El cine del realizador británico Mike Leigh siempre se caracterizó por una genuina preocupación social y, al mismo tiempo, por plantear conflictos de orden moral, que deja caer como una bomba en el espectador. Ambas constantes reaparecen, potenciadas, en El secreto de Vera Drake, quizá su película más lograda. Su pintura del ambiente y la época es precisa y austera. Se diría que el director de Secretos y mentiras ha sabido hacer de las carencias virtudes y, limitado como estaba, por un presupuesto escaso, que le impedía distraerse en reconstrucciones vistosas, concibió Vera Drake como una serie de pequeñas viñetas de la vida cotidiana, filmadas bien de cerca, en planos cerrados, que le permiten a Leigh no sólo inmiscuirse en la intimidad de sus personajes sino también concentrarse en lo esencial de su tema, al mismo tiempo que sugiere la idea de una sociedad agobiante, hecha de compartimentos estancos y sin capacidad de movilidad social.
A pesar de las privaciones que le toca vivir, Vera no se queja. La tentación del consumo todavía está muy lejos y apenas si se sugiere en la frívola esposa de su cuñado, que aspira a la novedad del televisor. Vera es feliz con su familia y sólo le preocupa conseguirle a su hija menor un buen marido, honesto y trabajador. Pero ese sólido castillo que construyó para ella y los suyos una noche se derrumba, cuando la policía la viene a arrestar. Una de las chicas a las que Vera atendió con su rudimentario equipo –un jabón desinfectante y unas enemas de goma– sufrió una septicemia, fue a parar al hospital y la identificó. Nadie en su casa sabía del secreto de Vera. Ella misma no sabe cómo ponerlo en palabras (se niega a decir “aborto”). Y se tiene que presentar, inerme y devastada por el dolor y la vergüenza, ante una maquinaria judicial de hombres de toga y peluca, que se aferran a la letra de una ley que parece valer sólo para las mujeres pobres.
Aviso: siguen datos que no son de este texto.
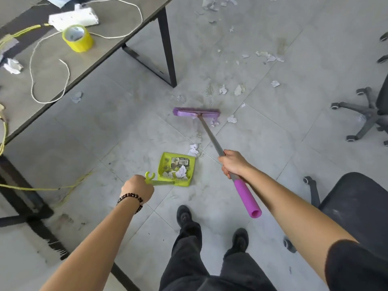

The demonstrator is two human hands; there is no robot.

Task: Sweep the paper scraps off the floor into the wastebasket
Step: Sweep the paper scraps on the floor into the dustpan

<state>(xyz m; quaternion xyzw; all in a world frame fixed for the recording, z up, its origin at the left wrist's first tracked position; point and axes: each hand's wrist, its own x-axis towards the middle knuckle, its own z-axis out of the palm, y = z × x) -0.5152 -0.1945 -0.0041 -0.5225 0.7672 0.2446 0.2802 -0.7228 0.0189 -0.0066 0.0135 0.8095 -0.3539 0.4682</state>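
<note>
The right hand (233, 163) grips the broom (196, 112) handle; the left hand (137, 189) holds the dustpan (177, 168), with paper scraps (181, 172) inside and 1 scrap (193, 149) at its lip.

Around the green dustpan (177, 168) the floor (273, 143) is mostly open tile. To its left the table (100, 49) edge overhangs, and the table's black leg (168, 49) stands beyond it, closing that side. Beyond the dustpan the broom head (196, 112) lies across the way. To its right, well apart, two office chairs (365, 116) (354, 208) block the edge; between them and the dustpan is free room.
</note>
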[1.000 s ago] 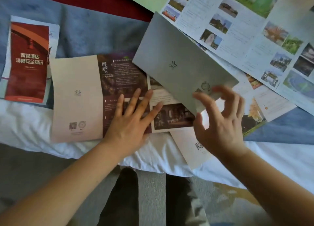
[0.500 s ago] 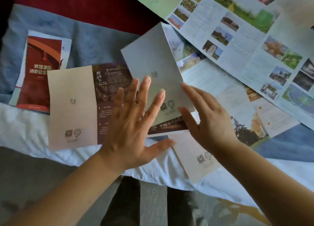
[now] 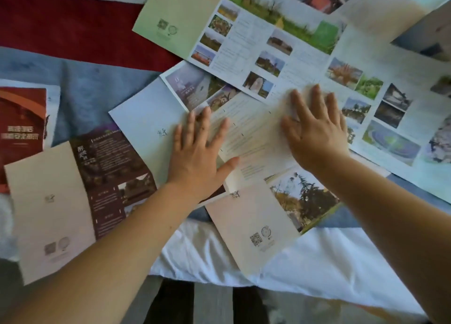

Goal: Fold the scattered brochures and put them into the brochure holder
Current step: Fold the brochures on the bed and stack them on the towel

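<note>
Brochures (image 3: 246, 43) lie unfolded and overlapping on the bed (image 3: 317, 262). Both hands press flat, fingers straight, gripping nothing: left hand (image 3: 197, 153) on the grey-blue brochure (image 3: 146, 118), right hand (image 3: 314, 133) on a cream text page (image 3: 256, 138) beside it.

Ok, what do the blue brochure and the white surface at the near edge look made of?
The blue brochure looks like thin matte paper: flat, no glare, a crisp fold line beside its photo panel. The white surface seems soft cloth, probably bedding: it bunches in rumpled folds.
</note>
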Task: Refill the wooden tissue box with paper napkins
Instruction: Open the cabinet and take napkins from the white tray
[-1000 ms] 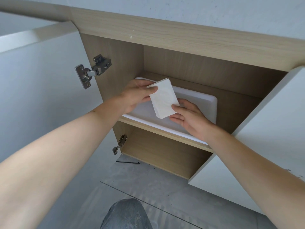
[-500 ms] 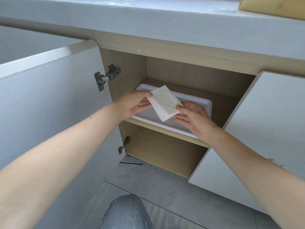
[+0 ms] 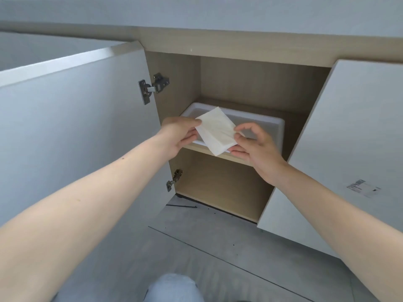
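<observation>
A white stack of paper napkins (image 3: 218, 131) is held between both hands, just above the front edge of a white tray (image 3: 268, 123) on the cupboard's upper shelf. My left hand (image 3: 178, 136) pinches the stack's left edge. My right hand (image 3: 255, 147) grips its right end with thumb and fingers. The stack lies flat, tilted a little. No wooden tissue box is in view.
The cupboard stands open under a grey counter (image 3: 218, 14). Its left door (image 3: 76, 127) swings wide on metal hinges (image 3: 152, 88); the right door (image 3: 349, 149) is also open. The lower shelf (image 3: 222, 188) is bare. My knee (image 3: 174, 288) shows over the grey floor.
The napkin stack has come up and out of the tray toward me, turning flatter. The view has pulled back from the cupboard, so the doors and floor show more.
</observation>
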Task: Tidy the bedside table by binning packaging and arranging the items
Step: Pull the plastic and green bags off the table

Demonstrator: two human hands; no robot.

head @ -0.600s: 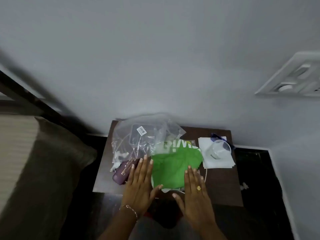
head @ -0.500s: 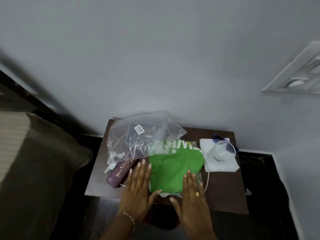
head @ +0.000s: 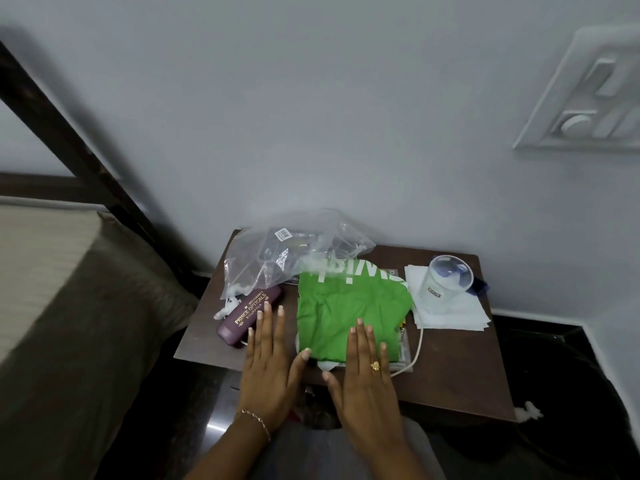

Porque las que tienen dinero, informa lateralmente el film, pueden pagar una atención sin riesgos, ni sanitarios ni legales. En Vera Drake hay una tensión permanente entre la sutileza y el maniqueísmo, entre el retrato en profundidad y el estereotipo, entre el alegato social y el melodrama que no hace sino ampliar los alcances del film y que le otorga una fuerza y una proyección que no tenían ninguna de las películas anteriores de Leigh, inclinadas a diluirse en el sentimentalismo. Se diría que, sin apelar a la técnica del distanciamiento, hay algo brechtiano en esa madre coraje y en esa voluntad didáctica que mueve a la película.
A su vez, esa misma tensión, esas mismas contradicciones –un procedimiento dialéctico, después de todo– no sólo se manifiestan en la inmensa actuación de Imelda Staunton, plena de matices (particularmente cuando parece envejecer de pronto frente a cámara, en el momento en que la policía le informa del motivo de su arresto). También son la materia constitutiva de su personaje: Vera Drake es una mujer íntegra, honesta, pero que ha debido desarrollar su propia escala de valores en un mundo sórdido y hostil. No tiene conciencia del riesgo al que somete a sus improvisadas pacientes con sus intervenciones caseras. De la misma manera, tampoco entiende que su condena responde a un orden social hipócrita. Y no se rebela y la asume con la misma resignación con que enfrentó otras circunstancias de su vida. Pero en su interior más profundo parece tener una única certeza: que lo suyo siempre fue un acto de solidaridad, casi un deber social.